Kurikulum pendidikan bersifat subject centered berpusat pada materi pelajaran. Materi pelajaran haris bersifat uniform, universal dan abadi, selain itu materi pelajaran terutama harus terarah kepada pembentukan rasionalitas manusia, sebab demikianlah hakikat manusia. Mata pelajaran yang mempunyai status tertinggi adalah mata pelajaran yang mempunyai “rational content” yang lebih besar.

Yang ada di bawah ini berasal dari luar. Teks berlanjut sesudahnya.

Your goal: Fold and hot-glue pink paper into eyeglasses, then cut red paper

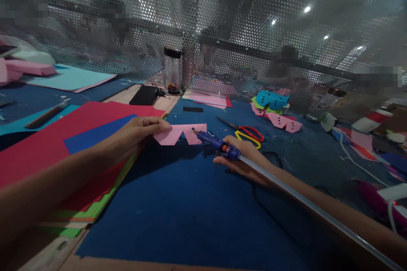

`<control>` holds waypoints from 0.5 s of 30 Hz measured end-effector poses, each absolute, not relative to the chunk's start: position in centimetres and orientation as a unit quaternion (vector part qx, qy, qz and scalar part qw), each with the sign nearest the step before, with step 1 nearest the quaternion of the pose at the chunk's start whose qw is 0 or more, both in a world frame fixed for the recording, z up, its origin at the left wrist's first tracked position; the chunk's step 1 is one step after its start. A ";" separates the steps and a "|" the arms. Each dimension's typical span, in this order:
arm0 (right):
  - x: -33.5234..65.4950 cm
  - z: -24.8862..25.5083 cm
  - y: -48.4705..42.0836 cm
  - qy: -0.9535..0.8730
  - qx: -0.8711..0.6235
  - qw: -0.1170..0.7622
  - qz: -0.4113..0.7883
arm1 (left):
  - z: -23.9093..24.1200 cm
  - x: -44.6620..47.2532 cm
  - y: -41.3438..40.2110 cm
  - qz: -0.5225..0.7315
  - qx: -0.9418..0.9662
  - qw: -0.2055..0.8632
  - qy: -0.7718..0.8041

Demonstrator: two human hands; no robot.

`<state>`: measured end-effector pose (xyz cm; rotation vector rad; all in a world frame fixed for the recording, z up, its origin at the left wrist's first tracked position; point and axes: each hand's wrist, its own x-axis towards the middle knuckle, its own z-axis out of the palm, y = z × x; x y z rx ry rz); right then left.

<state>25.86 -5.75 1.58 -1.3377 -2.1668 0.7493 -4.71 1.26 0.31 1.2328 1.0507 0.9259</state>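
My left hand [144,129] pinches the left end of a pink paper cutout [168,134] with a notch in its lower edge. Wrapped in my right hand [243,159] is a blue hot glue gun [219,144], and a long clear glue stick [286,182] runs out of its back towards me. The gun's nozzle is at a small dark spot on the right half of the cutout; whether it touches is hard to tell. Just beyond my right hand lie scissors [251,133] with red and yellow handles.
Stacked red sheets [95,118] lie at the left under a blue strip. Further back are a phone [143,95], a lidded jar [173,72] and a black strip [193,109]. Dotted blue cutouts [272,99] and pink ones stand back right. A dark cord trails below my right arm.
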 end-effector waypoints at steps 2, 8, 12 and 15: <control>25.7 1.7 -5.8 -0.787 -0.489 0.245 0.284 | 0.4 -4.7 1.2 0.399 0.525 0.601 0.451; 25.9 1.1 -5.4 -0.785 -0.495 0.245 0.283 | 0.2 -5.0 1.6 0.379 0.533 0.611 0.446; 26.5 0.4 -4.9 -0.808 -0.488 0.246 0.218 | 0.3 -5.0 1.6 0.375 0.544 0.601 0.449; 26.6 0.1 -4.8 -0.816 -0.485 0.253 0.189 | 0.4 -5.0 1.5 0.380 0.539 0.606 0.445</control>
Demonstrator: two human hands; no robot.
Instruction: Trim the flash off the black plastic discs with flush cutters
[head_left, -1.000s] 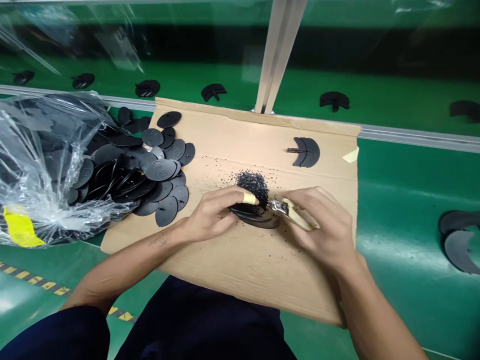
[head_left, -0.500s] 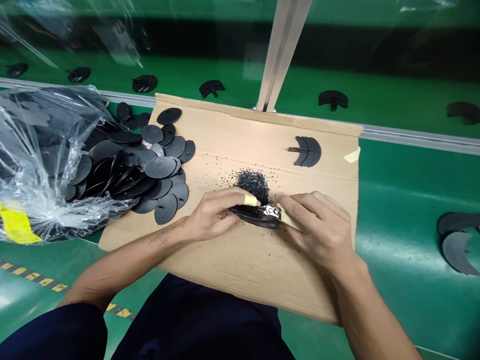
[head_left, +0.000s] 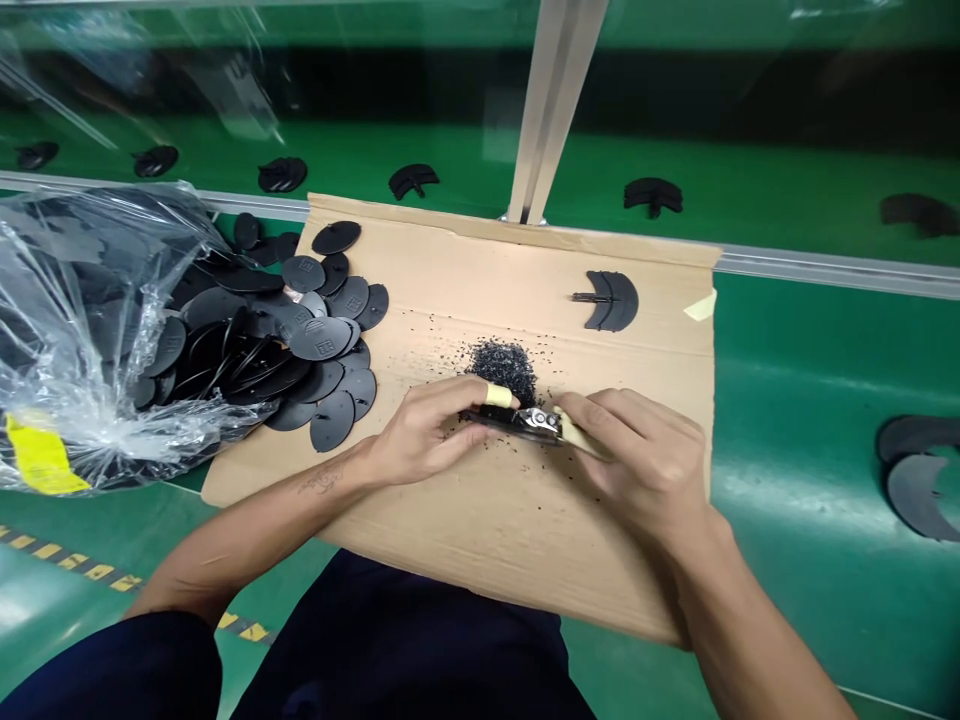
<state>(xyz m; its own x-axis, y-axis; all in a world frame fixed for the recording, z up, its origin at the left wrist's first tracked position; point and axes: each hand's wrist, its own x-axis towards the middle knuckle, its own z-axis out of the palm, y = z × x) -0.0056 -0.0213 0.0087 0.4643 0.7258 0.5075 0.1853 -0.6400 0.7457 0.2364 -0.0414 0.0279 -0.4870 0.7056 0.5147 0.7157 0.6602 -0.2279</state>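
Observation:
Between thumb and fingers, my left hand (head_left: 431,430) pinches a flat black plastic part (head_left: 517,428), seen nearly edge-on; yellow tape wraps one of its digits. My right hand (head_left: 645,440) is closed around the pale handles of a pair of side cutters (head_left: 541,420). The metal jaws of the cutters lie at the upper edge of the black part; whether they grip it I cannot tell. Just behind both hands is a heap of tiny black clippings (head_left: 504,368) on a cardboard sheet (head_left: 480,560).
Many black plastic discs (head_left: 322,338) spill from a clear plastic bag (head_left: 82,330) on the left. A crescent-shaped black part (head_left: 612,301) lies at the back right of the cardboard. More curved parts (head_left: 919,490) rest on the green surface at right. A metal post (head_left: 551,120) rises behind.
The black part has tilted flatter, so less of its face shows. Both hands keep their hold and hardly move; the whole view has shifted slightly.

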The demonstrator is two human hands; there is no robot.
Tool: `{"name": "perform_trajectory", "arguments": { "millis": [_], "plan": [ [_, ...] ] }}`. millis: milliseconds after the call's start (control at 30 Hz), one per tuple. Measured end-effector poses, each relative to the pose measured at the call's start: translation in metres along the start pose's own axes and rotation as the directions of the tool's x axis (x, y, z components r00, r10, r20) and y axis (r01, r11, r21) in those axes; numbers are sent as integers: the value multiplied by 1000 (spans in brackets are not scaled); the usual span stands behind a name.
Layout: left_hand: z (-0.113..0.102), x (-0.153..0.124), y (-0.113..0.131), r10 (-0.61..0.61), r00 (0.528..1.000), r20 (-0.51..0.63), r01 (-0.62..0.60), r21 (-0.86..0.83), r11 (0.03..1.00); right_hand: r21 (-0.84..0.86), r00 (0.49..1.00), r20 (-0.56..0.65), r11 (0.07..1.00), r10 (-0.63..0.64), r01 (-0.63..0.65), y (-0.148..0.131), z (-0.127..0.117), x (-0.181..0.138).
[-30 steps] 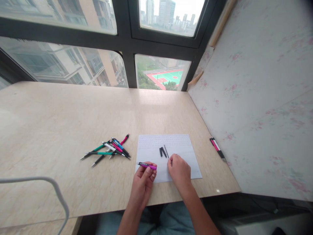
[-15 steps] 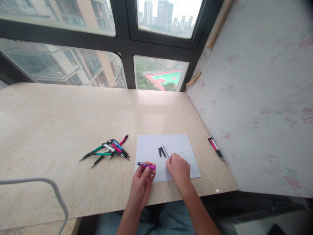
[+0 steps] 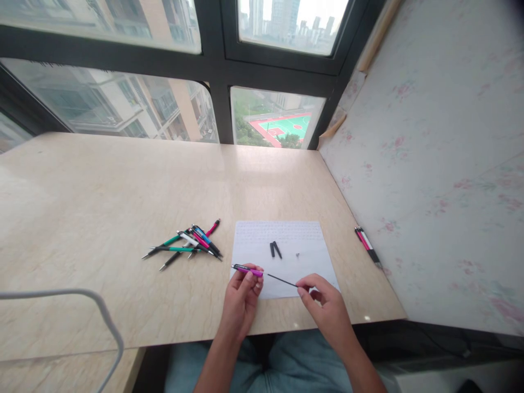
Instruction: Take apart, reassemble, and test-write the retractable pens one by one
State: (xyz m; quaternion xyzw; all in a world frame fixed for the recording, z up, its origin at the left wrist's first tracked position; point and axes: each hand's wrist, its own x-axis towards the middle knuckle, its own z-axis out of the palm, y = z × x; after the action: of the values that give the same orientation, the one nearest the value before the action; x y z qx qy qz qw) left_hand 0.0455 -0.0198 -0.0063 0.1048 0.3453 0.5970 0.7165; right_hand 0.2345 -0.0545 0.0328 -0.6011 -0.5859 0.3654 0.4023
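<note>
My left hand point(image 3: 242, 297) is closed around a purple pen barrel point(image 3: 252, 271) with a dark clip end pointing left. Between the thumb and finger of my right hand point(image 3: 323, 303) is a thin black pen refill point(image 3: 282, 280). The refill's free end points at the barrel's open right end, with a small gap between them. Beneath both hands lies a sheet of paper point(image 3: 245, 234) with faint writing along its top. Two short black grip pieces point(image 3: 272, 250) rest on it, and a tiny metallic piece point(image 3: 297, 255) sits to their right.
A loose pile of coloured pens point(image 3: 196, 243) lies to the left of the paper. Two more pens point(image 3: 367, 246) rest against the wall on the right. A grey cable point(image 3: 96, 300) arches over the lower left of the table point(image 3: 123, 185). Windows stand behind.
My right hand has lifted the black refill off the paper and moved right, bringing the refill's end near the barrel. The tiny metallic piece now shows. The view has shifted slightly.
</note>
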Motion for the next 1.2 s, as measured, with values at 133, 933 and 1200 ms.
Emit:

Peranan guru dan peserta didik
Peran guru bukan sebagai perantara antara dunia dengan jiwa anak, melainkan guru juga sebagai “mirid” yang mengalami proses belajar serta mengajar. Guru mengembangkan potensi-potensi self-discovery, dan ia melakukan moral authority (otoritas moral) atas murid-muridnya karena ia seorang propesional yang qualifiet dan superior.
 Metode Pendidikan
Metode pendidikan atau metode belajar utama yang digunakan oleh perenialist adalah membaca dan diskusi, yaitu membaca dan mendikusikan karya-karya besar yang tertuang dalam the great books dalam rangka mendisiplinkan pikiran.[8]
Contoh:
Seperti penggunaan metode pembelajaran ceramah dalam proses belajar mengajar. Dimana pengajaran ini berpusat pada guru sehinggan menimbulkan bahaya verbalisme dimana orang dapat mengucapkan sesuatu tetapi tidak pernah melihat dan memahami apa yang diucapkannya. Pada model pembelajaran seperti ini tidak memberikan kesempatan berbuat dan berpikir untuk memecahkan masalah. Anak dipaksa mengikuti jalan pikiran guru. Dan anak kurang diberi kesempatan untuk mengembangkan kemampuan untuk mengeluarkan pendapat. Dalam memberikan nilai, guru tidak hanya memberikan nilai asli, tetapi juga ada nilai subyektifnya seperti penilaian kesopanan etika, dan keantusiasan siswa tersebut dalam mendalami materi yang diajarkan guru tersebut. Sehingga dengan cara itu, nilai siswa benar-benar asli sesuai dengan kenyataan yang ada pada siswa tersebut.

B.     PROGRESIVISME
Aliran progresivisme mengakui dan berusaha mengembangkan asas progresivisme dalam semua realita, terutama dalam kehidupan adalah tetap survive terhadap semua tantangan hidup manusia, harus praktis dalam melihat segala sesuatu dari segi keagungannya. Progresivisme dinamakan instrumentalisme, karena aliran ini beranggapan bahwa kemampuan intelegensi manusia sebagai alat untuk hidup, untuk kesejahteraan, untuk mengembangkan kepribadian manusia. Dinamakan eksperimentalisme, karena aliran tersebut menyadari dan mempraktekkan asas eksperimen yang merupakan untuk menguji kebenaran suatu teori. Progressivisme dinamakan environmentalisme karena aliran ini menganggap lingkungan hidup itu mempengaruhi pembinaan kepribadian.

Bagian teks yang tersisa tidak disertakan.